:: Assignment ::
An unaltered copy of every line below is the expected output.

:: Information given ::
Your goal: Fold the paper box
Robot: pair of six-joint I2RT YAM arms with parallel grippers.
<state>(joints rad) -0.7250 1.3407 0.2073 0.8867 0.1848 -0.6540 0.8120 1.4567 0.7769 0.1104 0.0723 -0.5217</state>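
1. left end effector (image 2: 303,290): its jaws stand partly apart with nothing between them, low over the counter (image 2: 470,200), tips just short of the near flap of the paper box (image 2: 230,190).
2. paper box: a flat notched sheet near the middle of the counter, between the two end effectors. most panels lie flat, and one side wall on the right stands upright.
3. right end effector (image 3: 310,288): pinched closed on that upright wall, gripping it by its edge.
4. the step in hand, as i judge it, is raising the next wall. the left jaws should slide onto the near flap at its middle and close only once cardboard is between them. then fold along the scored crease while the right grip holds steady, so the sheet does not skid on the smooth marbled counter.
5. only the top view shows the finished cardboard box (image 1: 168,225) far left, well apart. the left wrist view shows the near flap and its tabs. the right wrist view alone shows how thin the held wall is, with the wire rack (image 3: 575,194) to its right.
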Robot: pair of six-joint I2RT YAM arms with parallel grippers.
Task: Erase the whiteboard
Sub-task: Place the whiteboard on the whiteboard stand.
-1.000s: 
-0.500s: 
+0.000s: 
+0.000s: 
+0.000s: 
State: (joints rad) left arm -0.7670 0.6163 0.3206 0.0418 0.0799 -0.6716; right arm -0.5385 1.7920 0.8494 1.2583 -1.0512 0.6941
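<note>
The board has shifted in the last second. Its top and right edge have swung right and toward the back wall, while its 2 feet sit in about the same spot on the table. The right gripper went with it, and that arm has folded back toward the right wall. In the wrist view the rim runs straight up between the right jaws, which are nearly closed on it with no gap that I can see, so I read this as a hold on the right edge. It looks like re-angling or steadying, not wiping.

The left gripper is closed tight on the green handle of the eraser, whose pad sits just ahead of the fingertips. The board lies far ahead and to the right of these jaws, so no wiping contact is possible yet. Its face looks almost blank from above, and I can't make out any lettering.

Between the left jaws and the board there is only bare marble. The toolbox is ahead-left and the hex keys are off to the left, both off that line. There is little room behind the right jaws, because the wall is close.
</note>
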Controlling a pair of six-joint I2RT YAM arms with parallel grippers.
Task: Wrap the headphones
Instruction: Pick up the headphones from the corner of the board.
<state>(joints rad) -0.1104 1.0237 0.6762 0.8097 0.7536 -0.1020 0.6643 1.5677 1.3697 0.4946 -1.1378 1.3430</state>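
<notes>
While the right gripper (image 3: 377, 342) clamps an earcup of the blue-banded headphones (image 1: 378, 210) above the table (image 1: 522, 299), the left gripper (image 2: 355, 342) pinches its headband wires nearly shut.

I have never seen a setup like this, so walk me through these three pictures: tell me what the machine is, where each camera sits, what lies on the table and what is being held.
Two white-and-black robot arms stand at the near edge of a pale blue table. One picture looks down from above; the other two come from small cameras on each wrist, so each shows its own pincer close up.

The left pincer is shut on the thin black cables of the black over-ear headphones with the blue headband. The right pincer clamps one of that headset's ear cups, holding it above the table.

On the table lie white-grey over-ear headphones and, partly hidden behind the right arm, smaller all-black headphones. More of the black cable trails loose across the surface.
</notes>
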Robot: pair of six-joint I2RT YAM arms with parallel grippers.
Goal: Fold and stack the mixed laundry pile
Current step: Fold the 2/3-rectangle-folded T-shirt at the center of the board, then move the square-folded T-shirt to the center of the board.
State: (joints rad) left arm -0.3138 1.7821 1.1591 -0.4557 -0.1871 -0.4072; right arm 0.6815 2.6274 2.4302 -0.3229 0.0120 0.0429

:: Worked solution ::
Your goal: Fold the paper box
Robot: pair of six-joint I2RT YAM arms with parallel grippers.
<state>(joints rad) -0.7250 1.3407 0.2073 0.8867 0.1848 -0.6540 0.8120 1.4567 0.7769 0.1104 0.0723 -0.5217</state>
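1. left end effector (image 2: 303,290): its jaws stand partly apart with nothing between them, low over the counter (image 2: 470,200), tips just short of the near flap of the paper box (image 2: 230,190).
2. paper box: a flat notched sheet near the middle of the counter, between the two end effectors. most panels lie flat, and one side wall on the right stands upright.
3. right end effector (image 3: 310,288): pinched closed on that upright wall, gripping it by its edge.
4. the step in hand, as i judge it, is raising the next wall. the left jaws should slide onto the near flap at its middle and close only once cardboard is between them. then fold along the scored crease while the right grip holds steady, so the sheet does not skid on the smooth marbled counter.
5. only the top view shows the finished cardboard box (image 1: 168,225) far left, well apart. the left wrist view shows the near flap and its tabs. the right wrist view alone shows how thin the held wall is, with the wire rack (image 3: 575,194) to its right.
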Robot: pair of six-joint I2RT YAM arms with parallel grippers.
Task: Erase the whiteboard
Sub-task: Place the whiteboard on the whiteboard stand.
-1.000s: 
-0.500s: 
+0.000s: 
+0.000s: 
+0.000s: 
State: (joints rad) left arm -0.7670 0.6163 0.3206 0.0418 0.0799 -0.6716; right arm -0.5385 1.7920 0.8494 1.2583 -1.0512 0.6941
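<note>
The board has shifted in the last second. Its top and right edge have swung right and toward the back wall, while its 2 feet sit in about the same spot on the table. The right gripper went with it, and that arm has folded back toward the right wall. In the wrist view the rim runs straight up between the right jaws, which are nearly closed on it with no gap that I can see, so I read this as a hold on the right edge. It looks like re-angling or steadying, not wiping.

The left gripper is closed tight on the green handle of the eraser, whose pad sits just ahead of the fingertips. The board lies far ahead and to the right of these jaws, so no wiping contact is possible yet. Its face looks almost blank from above, and I can't make out any lettering.

Between the left jaws and the board there is only bare marble. The toolbox is ahead-left and the hex keys are off to the left, both off that line. There is little room behind the right jaws, because the wall is close.
</note>
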Controlling a pair of six-joint I2RT YAM arms with parallel grippers.
Task: Wrap the headphones
Instruction: Pick up the headphones from the corner of the board.
<state>(joints rad) -0.1104 1.0237 0.6762 0.8097 0.7536 -0.1020 0.6643 1.5677 1.3697 0.4946 -1.1378 1.3430</state>
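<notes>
While the right gripper (image 3: 377, 342) clamps an earcup of the blue-banded headphones (image 1: 378, 210) above the table (image 1: 522, 299), the left gripper (image 2: 355, 342) pinches its headband wires nearly shut.

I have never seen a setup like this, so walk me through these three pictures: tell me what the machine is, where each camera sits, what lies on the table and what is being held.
Two white-and-black robot arms stand at the near edge of a pale blue table. One picture looks down from above; the other two come from small cameras on each wrist, so each shows its own pincer close up.

The left pincer is shut on the thin black cables of the black over-ear headphones with the blue headband. The right pincer clamps one of that headset's ear cups, holding it above the table.

On the table lie white-grey over-ear headphones and, partly hidden behind the right arm, smaller all-black headphones. More of the black cable trails loose across the surface.
</notes>
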Robot: pair of six-joint I2RT YAM arms with parallel grippers.
Goal: Fold and stack the mixed laundry pile
Current step: Fold the 2/3-rectangle-folded T-shirt at the center of the board, then move the square-folded T-shirt to the center of the board.
State: (joints rad) left arm -0.3138 1.7821 1.1591 -0.4557 -0.1871 -0.4072; right arm 0.6815 2.6274 2.4302 -0.3229 0.0120 0.0429

No further output will be produced for this exercise.